The DOCs, if imported, would be reared by the livestock department and sold to farmers at a subsidized rate, according to officials.

Livestock oficials said that, since the ban of poultry and poultry products from India due to an outbreak of bird flu (avian influenza) in West Bengal, it had been tough to meet the demand of farmers and consumers. The recent ban was imposed in December last year.

The demand, according to the chief veterinary officer, Dr Karma Tenzing, was always there. “The import from India helped but, since we have imposed a blanket ban on India, we were unable to meet the demand.”

“Having explored other avenues, there’s no other way but to import from Delhi and Pune on the condition that it will be airlifted. There will be no land travel,” said Dr Karma Tenzing.

Last month, livestock officials brought in 2,520 eggs for egg production service from New Zealand, of which only 585 survived. This result, officials said, was not encouraging and the cost was high. In July, 600 DOCs are to be imported from New Zealand to see if it’s viable.

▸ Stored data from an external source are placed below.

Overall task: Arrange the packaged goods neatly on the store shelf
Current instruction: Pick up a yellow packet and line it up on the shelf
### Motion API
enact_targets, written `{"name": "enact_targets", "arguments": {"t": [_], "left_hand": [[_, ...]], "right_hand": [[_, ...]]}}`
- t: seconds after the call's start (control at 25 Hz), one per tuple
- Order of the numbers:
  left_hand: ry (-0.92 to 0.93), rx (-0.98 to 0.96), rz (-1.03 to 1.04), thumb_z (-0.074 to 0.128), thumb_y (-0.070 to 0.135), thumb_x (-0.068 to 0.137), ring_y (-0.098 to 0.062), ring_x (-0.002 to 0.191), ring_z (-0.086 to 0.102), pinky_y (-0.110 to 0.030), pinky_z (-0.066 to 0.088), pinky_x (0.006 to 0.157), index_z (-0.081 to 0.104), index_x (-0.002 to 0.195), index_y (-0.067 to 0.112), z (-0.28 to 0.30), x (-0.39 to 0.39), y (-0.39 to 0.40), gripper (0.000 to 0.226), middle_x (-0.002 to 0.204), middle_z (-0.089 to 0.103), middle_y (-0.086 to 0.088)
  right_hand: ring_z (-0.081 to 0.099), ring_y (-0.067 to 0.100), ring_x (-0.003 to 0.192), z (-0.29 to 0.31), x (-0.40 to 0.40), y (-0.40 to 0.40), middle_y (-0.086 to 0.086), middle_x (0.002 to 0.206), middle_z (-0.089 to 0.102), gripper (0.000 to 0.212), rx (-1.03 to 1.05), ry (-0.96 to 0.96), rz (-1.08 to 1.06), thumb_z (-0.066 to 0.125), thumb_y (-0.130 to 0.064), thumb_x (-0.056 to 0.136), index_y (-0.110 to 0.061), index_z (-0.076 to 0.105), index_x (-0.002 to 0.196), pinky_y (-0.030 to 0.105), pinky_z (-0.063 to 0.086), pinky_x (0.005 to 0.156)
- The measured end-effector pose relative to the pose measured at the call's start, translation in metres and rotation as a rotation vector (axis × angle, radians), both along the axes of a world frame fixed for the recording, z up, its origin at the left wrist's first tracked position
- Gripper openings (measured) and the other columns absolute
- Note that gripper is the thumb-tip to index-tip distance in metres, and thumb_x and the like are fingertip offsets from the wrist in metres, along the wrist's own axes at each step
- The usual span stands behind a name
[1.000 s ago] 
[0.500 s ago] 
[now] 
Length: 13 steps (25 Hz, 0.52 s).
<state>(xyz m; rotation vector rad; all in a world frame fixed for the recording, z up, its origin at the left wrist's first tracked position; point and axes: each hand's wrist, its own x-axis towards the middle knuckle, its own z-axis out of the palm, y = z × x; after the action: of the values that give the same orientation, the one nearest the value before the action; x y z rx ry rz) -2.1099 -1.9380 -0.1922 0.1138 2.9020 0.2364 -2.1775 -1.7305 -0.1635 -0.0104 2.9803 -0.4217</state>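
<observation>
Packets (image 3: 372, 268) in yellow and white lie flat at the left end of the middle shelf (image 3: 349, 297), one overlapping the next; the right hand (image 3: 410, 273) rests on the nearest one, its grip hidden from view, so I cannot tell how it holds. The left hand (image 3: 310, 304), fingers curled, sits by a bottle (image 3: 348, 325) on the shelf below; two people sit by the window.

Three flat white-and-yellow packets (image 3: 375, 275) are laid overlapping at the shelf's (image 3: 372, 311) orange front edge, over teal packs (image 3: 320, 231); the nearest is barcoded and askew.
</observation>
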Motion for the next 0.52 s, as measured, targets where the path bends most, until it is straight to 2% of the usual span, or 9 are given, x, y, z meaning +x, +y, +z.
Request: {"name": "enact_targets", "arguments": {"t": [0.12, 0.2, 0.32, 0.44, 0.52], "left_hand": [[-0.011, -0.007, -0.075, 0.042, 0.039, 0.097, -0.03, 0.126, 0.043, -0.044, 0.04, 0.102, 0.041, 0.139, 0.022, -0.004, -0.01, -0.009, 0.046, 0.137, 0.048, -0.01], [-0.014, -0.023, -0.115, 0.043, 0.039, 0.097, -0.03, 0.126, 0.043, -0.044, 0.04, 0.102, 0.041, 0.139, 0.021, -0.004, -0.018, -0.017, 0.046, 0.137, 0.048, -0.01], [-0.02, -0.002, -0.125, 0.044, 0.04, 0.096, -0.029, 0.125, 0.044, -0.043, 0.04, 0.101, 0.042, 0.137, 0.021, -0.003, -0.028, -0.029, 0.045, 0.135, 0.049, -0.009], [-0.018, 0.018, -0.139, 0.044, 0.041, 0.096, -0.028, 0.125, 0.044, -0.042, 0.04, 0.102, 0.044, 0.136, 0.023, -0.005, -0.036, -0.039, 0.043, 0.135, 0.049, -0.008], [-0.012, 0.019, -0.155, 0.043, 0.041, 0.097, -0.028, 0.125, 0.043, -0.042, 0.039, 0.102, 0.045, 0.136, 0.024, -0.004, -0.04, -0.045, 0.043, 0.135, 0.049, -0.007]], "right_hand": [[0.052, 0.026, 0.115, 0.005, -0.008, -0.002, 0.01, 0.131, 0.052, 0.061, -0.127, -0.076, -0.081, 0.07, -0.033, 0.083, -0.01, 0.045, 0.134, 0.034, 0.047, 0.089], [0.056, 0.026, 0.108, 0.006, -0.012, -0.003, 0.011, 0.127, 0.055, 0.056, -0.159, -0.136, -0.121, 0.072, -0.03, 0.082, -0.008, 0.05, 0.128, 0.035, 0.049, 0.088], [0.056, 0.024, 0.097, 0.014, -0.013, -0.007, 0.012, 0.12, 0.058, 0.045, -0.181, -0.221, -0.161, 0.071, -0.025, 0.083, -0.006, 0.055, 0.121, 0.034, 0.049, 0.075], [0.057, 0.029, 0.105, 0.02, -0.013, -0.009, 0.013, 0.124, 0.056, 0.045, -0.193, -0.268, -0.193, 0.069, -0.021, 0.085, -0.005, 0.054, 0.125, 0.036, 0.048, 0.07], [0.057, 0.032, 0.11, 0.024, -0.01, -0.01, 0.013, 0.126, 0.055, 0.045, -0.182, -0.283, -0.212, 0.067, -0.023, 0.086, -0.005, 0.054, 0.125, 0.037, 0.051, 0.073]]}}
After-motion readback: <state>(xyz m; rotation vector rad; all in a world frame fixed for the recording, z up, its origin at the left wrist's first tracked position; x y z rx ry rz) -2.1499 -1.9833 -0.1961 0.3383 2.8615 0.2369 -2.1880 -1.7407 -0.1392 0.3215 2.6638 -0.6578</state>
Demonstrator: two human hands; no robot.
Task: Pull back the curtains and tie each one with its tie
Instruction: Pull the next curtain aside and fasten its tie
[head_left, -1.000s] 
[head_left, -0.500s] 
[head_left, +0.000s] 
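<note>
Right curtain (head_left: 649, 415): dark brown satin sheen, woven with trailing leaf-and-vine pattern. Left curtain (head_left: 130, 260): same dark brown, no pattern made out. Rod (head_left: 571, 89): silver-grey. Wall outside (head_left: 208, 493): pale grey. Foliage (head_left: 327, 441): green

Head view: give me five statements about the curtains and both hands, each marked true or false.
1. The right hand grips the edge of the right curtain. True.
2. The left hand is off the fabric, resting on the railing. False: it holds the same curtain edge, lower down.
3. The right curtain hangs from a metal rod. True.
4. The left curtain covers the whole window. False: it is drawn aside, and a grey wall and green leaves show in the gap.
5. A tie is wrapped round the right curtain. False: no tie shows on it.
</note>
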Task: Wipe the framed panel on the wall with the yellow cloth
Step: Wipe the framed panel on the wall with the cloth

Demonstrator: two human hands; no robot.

Officials also said that they tried to source DOCs from Nepal last year. It was unsuccessful as Nepal was not in a position to meet the demand. The cost per chick was as high as Nu 80 in Nepal, while in India, prior to the ban, it was Nu 22. In Nepal, despite the cost, it also posed greater risk due to proximity to West Bengal, said livestock officials. Dr Karma Tenzing further said that they even tried to import from unaffected countries like Europe and America, but it was too expensive.

There are three government poultry farms and three major private farms in Thimphu, Genekha and Gelephu, that are into chicken and egg production. Every year, Nu 200,000 is spent on each government farm.

There are several semi-commercial and small backyard farms owned by farmers in the country. Along with the ban, the demand for pullets shot up over the years, according to officials.

The pullet demand for egg production is 120,000 a year, while the demand for meat production is around 400,000 DOCs a year, according to officials. Of this the government could meet only 20 percent of the total requirement. The rest was met through imports from India.

The ban has served the local poultry farms well. The price of local poultry and poultry products soared every time the ban was imposed.

Today local eggs cost Nu 400 to 450 a tray in Thimphu and chicken costs about Nu 150 per kg.

Dorji Wangmo, a resident of Changzamtog, said, “It’s cheaper to buy meat than eggs. One egg costs Nu 15. It’s been months since we’ve eaten eggs.”

Major (rtd.) R K Pradhan, who owns the Wangchutaba poultry farm, said that supply has been in decline as the cost of production is high.

“We supply a few meat shops in Thimphu for Nu 120 a kg. When production is good, we supply around 300 to 400 kg. Eggs are Nu 200 a tray.”

Last year, 476,848.5 kg of chicken was imported from India. Of that, 1,331.25 kg was rejected. The local production was 73,213.8 kg, of which 1,829 kg was rejected.

The local egg production was 1,614 cartons while 92,362 cartons were imported from India. Livestock department officials, meanwhile, believe that the scarcity will improve in a year’s time. The department has plans to maintain parent stock to offset scarcity in future. They said that the present infrastructure is being upgraded with new equipment.

A poultry breeding centre will also be started in Sarpang next year, which officials say, would help in meeting demand and reducing import from India.